*Task brief*:
From the line below that contains "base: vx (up" to the line that contains "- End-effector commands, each", repeat every line exactly, both ends included, and nothing else.

Collected data:
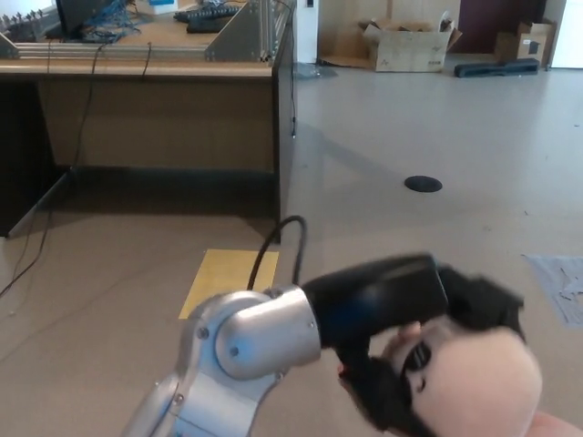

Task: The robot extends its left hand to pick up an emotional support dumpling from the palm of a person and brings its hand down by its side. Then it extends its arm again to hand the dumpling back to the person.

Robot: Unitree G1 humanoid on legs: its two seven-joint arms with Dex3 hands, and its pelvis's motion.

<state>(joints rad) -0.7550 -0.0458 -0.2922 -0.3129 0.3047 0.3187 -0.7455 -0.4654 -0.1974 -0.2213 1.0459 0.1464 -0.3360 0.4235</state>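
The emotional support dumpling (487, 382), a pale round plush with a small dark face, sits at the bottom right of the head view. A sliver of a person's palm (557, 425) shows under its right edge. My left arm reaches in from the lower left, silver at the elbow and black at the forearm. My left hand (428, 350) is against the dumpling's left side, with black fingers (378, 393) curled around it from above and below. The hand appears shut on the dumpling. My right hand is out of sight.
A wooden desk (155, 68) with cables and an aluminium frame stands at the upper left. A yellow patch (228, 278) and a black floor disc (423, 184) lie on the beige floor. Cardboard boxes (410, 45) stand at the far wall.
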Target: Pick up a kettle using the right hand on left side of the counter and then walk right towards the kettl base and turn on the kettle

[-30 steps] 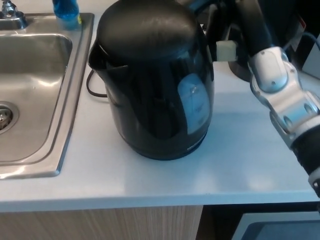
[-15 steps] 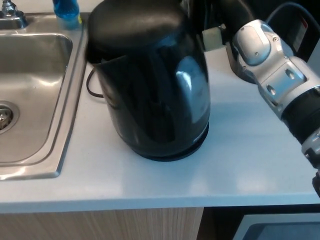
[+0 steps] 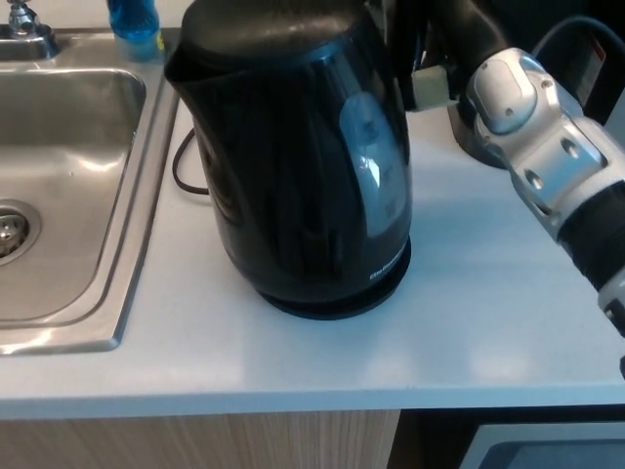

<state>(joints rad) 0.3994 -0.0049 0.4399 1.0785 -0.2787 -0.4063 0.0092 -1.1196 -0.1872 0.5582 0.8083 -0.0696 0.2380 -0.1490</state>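
Observation:
A glossy black kettle [image 3: 293, 156] with a clear water window stands upright in the middle of the white counter [image 3: 469, 313]. It rests on a dark round base [image 3: 337, 298]. My right hand [image 3: 444, 39] reaches in from the right, behind the kettle's upper right side. It is closed on the kettle's handle there and mostly hidden by the kettle's body. The silver wrist [image 3: 532, 137] is beside the kettle. A small cream block [image 3: 430, 86] shows between hand and kettle. My left hand does not show.
A steel sink [image 3: 127, 244] with a tap [image 3: 24, 24] lies to the left, and a blue bottle [image 3: 135, 24] stands at its back rim. A black cord [image 3: 184, 166] loops behind the kettle. A dark round object [image 3: 474, 147] sits behind my wrist. The counter's front edge is close below.
The kettle has gone from tilted to upright and shifted slightly, and its lower rim now sits flat on the base. My right wrist moved up and left, then settled slightly right.

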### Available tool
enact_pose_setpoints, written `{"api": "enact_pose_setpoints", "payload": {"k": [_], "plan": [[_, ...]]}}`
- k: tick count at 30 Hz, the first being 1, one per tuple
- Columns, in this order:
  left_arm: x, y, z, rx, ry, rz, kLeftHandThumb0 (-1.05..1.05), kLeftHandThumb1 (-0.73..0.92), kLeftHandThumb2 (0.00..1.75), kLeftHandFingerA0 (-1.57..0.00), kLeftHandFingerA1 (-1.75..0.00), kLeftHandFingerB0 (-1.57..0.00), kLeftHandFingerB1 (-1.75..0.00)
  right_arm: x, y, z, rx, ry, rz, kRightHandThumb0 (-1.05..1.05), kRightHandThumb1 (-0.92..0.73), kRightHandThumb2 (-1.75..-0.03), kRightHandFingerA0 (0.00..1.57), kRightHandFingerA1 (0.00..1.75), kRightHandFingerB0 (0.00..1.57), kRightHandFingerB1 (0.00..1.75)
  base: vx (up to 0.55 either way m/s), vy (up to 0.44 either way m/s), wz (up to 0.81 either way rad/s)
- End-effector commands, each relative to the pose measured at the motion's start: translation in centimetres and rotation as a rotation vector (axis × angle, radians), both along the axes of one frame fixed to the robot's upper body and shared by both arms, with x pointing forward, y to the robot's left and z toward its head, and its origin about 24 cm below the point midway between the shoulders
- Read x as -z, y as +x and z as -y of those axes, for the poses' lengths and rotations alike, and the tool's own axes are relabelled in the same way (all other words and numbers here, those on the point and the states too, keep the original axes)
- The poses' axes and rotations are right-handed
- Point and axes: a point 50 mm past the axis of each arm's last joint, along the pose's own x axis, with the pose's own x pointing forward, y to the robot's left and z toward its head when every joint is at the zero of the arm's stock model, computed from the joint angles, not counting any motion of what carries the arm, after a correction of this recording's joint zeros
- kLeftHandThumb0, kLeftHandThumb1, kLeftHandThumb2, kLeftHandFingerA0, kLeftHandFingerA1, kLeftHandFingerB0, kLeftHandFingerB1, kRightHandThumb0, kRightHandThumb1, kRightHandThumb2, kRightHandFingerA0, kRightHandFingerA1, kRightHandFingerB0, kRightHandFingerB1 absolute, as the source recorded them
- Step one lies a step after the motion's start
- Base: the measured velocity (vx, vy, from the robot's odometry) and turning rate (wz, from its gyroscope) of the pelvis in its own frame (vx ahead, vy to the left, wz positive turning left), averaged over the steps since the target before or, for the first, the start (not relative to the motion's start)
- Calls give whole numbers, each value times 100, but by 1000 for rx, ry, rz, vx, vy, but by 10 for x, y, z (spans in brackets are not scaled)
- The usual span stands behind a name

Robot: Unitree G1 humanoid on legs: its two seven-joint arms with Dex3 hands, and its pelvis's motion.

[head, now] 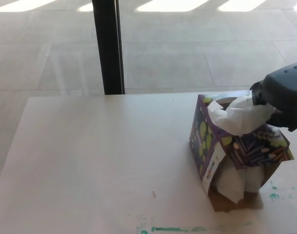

*Answer to the problem*:
  base: vx (up to 0.55 either way m/s), vy (up to 0.44 either way m/s), wz (up to 0.81 either way rad/s)
- End-effector commands, each relative to the pose measured at the motion's start: translation in centimetres and rotation as a rotation vector (axis × angle, radians), both along the axes of one frame fixed to the robot's upper body and shared by both arms, with x pointing forward, y to the robot's left and z toward its head, and its origin about 24 cm below the point midway between the shoulders

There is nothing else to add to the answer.